Most of the 10th Anniversary upgrades are off-road performance-derived like the ½-inch lift, 265/70R17 (31.7x10.7) BFG KM2 Mud-Terrains, and Mopar rock rails. Some of the more eye grabbing details were the Power Dome hood, ultra-comfy anniversary-red leather seats, and our personal favorite, heavy-duty steel bumpers. The 17-inch aluminum wheel set and custom badges will also set you apart from the pack, but more on the Anniversary bling in a moment.
To get a first look (and drive) of the 10th Anniversary Rubicon we traveled to the spot where the model sourced its name, the legendary Rubicon Trail. There we got to test an assortment of 10th Anniversary Rubicon models over a two-day trek across the scenic California trail. Hardtop models, along with the newly redesigned premium soft top models were available to drive too, but being in an enclosed cabin was the last place we wanted to be on the scenic Rubicon Trail. Luckily, Jeep provided those looking for the ultimate Rubicon experience with a few models that already had the doors and top removed. We ended up splitting our time between a doorless Unlimited model equipped with a manual, and an automatic two-door to get the feel of the new upgrades on both.
Off-road the Wrangler is in its element. One thing that we sometimes take for granted is that we are often more accustomed to driving heavily-modified 4x4s off-road. This creates a tendency for us to measure up a stock vehicle to what custom creation we’re piloting at home. For the 10th Anniversary Rubicon it’s easy to forget that you’re driving a stock vehicle off-road, and that’s a good thing. This became more apparent as we twisted our way through some of the more challenging sections of the Rubicon Trail and picked lines that would be virtually impossible in other “stock” 4x4s.

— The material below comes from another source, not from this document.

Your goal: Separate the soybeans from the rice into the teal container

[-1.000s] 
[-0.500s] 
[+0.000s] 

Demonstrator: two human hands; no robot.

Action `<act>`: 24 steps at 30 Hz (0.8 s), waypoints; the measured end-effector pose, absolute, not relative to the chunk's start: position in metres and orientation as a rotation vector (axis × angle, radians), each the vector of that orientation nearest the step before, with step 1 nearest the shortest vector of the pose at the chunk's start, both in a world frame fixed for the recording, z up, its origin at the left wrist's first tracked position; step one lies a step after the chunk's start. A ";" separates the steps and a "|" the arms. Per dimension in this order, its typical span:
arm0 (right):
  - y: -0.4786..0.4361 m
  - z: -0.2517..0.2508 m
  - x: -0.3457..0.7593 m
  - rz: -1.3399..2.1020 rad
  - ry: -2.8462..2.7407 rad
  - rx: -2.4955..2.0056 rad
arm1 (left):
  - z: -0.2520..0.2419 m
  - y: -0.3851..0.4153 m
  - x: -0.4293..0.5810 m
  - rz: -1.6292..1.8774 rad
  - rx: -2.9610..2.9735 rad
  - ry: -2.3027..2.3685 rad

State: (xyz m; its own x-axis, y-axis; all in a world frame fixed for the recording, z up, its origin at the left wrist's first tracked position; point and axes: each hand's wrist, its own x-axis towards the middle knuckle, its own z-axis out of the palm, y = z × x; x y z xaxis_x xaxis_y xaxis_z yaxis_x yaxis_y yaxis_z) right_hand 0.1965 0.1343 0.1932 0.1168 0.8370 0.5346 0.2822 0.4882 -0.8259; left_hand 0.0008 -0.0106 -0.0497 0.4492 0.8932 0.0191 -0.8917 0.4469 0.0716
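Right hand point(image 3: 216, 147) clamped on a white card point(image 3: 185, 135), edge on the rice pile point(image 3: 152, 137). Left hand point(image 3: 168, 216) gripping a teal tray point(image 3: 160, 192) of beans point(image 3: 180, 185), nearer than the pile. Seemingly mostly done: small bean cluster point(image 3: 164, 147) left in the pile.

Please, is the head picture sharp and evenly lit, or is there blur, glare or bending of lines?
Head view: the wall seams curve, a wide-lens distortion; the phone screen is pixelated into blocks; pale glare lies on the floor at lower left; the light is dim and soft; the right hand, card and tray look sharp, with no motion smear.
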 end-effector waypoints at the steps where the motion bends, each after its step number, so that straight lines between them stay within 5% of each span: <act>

Where we waited for the Jeep to get high-centered, it easily slid past, and that worry of smashing the whiskers off of a long-toothed factory bumper was long removed. It was as though we were wheeling a modified 4x4, but yet, this was a factory-built rig. Though the slight lift and large knobbys made for an improvement in clearance and traction, the winch-ready front bumper was mostly to thank for the extreme improvement in the approach angle. Since the ends of the steel front bumper can be removed, you can create a very fitting stubby-style bumper that allows you to pick lines that would have trashed the older style bumper.
In the gearing department the 4:1 low range transfer case ratio gave us fine control over the rocks, though we would have liked a little more low-end grunt from the V-6. Over much of the moderate terrain we found that with the sway bar disengaged, we had plenty of suspension travel and footing, and rarely needed to engage the lockers. We’re still getting used to the locker button placement. We’d be fine with the sway bar button finding a new home, as we accidently triggered it multiple times when cycling the lockers on and off over the course of the day. Sure, we could have just left the locker engaged, but what fun is that?
The longer wheelbase of the Unlimited platform could definitely use a touch more lift and tire as it scraped and banged more than its two-door counterpart. While the underbelly on many of the rigs had plenty of new trail scars, none of the JKs that we were in ever got damaged or hung up for long. And though there’s no major change to the 3.6L powerplant, we did notice that the manual transmission versions felt finely tuned with the electronic throttle pedal. The computers load-sensing feature helps modulate throttle control, which can make even the most novice manual-transmission driver feel like a seasoned pro while crawling at low speeds in the rocks.
Through the windy passes near Lake Tahoe the Rubicon felt spritely and smooth. The slight lift, KM2 Mud-Terrains, and heavy-duty bumper set are virtually unnoticed by the driver. In terms of on-road flash however, there will be no mistaking your 10th Anniversary Rubicon from your neighbors basic Wrangler. The bold graphics and gracious assortment of anniversary badging removes any doubt that your Rubicon is a little more special than the others. Anniversary colors (Billet Silver, White, and 10th Anniversary exclusive Anvil) along with custom badging, may seem a little gimmicky, but at least this Wrangler has the go to match the glam.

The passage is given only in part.